* _WHAT THIS TASK INVOLVES_:
Both the line with "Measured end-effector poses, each" and the line with "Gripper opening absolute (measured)" in the records below must appear in the output, along with every line between them, exactly and with nothing added.

(Records from a collection)
++++

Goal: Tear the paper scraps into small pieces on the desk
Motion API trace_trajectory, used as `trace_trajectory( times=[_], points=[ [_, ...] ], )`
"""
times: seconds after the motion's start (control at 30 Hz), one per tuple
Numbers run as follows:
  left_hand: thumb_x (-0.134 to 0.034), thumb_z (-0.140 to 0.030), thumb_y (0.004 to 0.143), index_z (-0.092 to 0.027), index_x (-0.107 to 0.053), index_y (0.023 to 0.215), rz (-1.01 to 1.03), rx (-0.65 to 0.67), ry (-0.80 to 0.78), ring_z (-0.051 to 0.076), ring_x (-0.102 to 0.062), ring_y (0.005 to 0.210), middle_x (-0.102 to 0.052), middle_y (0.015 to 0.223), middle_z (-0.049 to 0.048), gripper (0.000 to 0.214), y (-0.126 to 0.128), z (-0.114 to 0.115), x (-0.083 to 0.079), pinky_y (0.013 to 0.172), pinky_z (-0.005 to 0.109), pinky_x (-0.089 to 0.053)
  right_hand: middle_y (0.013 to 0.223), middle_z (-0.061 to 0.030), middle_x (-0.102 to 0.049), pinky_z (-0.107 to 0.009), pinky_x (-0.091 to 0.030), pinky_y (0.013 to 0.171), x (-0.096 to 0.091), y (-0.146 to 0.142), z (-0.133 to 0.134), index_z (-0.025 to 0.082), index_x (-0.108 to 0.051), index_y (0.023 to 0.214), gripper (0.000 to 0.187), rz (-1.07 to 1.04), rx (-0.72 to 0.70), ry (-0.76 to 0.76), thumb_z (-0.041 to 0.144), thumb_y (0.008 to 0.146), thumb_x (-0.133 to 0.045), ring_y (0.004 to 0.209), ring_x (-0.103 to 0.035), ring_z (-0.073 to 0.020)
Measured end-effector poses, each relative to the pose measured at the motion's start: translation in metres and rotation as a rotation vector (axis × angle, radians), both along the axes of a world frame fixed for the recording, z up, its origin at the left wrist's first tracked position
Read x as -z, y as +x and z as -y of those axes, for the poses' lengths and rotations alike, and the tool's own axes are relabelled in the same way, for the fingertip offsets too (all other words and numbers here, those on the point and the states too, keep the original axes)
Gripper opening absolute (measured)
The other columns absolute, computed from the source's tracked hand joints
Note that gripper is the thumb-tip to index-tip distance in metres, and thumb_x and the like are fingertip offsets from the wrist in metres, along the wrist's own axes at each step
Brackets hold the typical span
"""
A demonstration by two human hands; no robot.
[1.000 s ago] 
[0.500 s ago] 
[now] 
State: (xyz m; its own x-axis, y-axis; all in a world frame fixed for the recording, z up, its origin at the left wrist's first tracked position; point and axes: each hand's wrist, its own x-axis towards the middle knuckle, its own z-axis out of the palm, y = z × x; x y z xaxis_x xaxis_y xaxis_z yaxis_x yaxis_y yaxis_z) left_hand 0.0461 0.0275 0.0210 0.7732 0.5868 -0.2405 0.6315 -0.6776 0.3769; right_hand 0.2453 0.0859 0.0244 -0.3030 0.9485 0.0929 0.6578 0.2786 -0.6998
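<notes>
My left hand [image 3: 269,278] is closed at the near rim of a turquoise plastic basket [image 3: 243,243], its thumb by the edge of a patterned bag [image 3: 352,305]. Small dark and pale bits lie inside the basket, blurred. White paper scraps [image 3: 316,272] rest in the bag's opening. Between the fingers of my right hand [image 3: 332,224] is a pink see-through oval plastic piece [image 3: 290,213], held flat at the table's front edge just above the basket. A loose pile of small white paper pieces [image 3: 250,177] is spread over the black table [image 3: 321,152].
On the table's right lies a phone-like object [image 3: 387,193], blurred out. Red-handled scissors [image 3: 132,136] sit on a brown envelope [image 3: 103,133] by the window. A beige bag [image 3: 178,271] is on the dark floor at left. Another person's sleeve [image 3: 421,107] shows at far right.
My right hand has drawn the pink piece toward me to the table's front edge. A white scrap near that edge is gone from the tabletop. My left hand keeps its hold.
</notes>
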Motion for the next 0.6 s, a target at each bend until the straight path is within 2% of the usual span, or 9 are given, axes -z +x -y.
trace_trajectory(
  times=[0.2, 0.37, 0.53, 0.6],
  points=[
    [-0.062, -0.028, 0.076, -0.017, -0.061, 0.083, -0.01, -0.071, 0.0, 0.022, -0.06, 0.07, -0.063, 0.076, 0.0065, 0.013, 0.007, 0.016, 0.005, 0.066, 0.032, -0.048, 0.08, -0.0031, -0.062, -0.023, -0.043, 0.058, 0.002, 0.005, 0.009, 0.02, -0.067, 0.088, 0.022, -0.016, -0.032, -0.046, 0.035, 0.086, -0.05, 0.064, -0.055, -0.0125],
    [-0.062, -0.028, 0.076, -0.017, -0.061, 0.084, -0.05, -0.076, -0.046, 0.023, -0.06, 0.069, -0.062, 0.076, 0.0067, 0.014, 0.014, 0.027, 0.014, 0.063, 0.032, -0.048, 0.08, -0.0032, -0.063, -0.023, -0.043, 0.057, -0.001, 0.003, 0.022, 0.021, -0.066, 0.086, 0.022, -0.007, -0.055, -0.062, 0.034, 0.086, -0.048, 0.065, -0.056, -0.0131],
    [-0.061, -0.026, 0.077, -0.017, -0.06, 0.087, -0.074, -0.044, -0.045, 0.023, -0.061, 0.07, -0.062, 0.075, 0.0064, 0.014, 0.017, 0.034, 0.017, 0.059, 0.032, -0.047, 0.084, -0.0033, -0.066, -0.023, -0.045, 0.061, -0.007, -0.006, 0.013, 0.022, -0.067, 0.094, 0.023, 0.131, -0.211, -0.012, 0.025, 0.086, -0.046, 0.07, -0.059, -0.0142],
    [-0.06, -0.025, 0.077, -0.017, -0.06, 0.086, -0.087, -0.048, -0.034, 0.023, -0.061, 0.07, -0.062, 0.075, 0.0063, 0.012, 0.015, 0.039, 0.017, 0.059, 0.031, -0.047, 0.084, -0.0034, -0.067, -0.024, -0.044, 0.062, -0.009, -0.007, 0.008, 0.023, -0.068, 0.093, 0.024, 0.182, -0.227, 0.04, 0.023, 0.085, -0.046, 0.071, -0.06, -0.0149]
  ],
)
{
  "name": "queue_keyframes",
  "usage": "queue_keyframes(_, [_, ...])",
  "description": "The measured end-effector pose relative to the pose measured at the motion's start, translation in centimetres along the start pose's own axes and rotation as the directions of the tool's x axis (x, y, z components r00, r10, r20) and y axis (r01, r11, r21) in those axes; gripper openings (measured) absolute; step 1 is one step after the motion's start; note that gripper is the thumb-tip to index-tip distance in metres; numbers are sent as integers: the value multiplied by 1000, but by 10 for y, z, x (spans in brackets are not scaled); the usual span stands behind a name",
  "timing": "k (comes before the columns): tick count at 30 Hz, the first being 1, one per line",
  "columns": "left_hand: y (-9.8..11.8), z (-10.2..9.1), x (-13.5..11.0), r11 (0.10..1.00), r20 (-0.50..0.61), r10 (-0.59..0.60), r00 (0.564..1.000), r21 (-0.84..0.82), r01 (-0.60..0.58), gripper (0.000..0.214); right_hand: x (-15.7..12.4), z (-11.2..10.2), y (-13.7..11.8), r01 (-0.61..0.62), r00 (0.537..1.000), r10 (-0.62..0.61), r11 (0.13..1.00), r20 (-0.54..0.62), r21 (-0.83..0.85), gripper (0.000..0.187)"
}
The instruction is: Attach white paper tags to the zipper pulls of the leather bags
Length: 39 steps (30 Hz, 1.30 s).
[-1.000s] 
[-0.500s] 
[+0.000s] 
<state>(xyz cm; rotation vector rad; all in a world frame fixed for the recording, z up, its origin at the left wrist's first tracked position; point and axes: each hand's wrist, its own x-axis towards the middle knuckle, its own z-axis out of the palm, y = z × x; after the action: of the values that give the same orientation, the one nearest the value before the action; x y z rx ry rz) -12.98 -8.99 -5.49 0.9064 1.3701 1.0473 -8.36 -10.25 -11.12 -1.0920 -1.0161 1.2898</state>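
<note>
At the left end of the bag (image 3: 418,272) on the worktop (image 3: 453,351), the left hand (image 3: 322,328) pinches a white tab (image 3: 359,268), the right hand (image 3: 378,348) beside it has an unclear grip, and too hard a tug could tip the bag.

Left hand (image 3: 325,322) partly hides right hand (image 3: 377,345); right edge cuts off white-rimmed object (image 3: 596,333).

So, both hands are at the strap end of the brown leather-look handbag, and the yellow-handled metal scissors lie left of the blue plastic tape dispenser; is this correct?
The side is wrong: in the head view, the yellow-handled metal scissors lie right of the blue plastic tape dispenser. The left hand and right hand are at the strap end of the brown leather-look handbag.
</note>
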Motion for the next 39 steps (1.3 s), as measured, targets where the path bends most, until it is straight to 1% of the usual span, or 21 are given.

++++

* _EXERCISE SOLUTION_:
Measured end-effector poses, each relative to the pose measured at the motion's start: translation in metres and rotation as a rotation vector (axis × angle, radians), both along the axes of a world frame fixed for the recording, z up, its origin at the left wrist's first tracked position
Read x as -z, y as +x and z as -y of those axes, for the poses' lengths and rotations alike, and the tool's own axes are relabelled in the same way, for the fingertip offsets too (all other words and numbers here, those on the point and the states too, keep the original axes)
Gripper opening absolute (measured)

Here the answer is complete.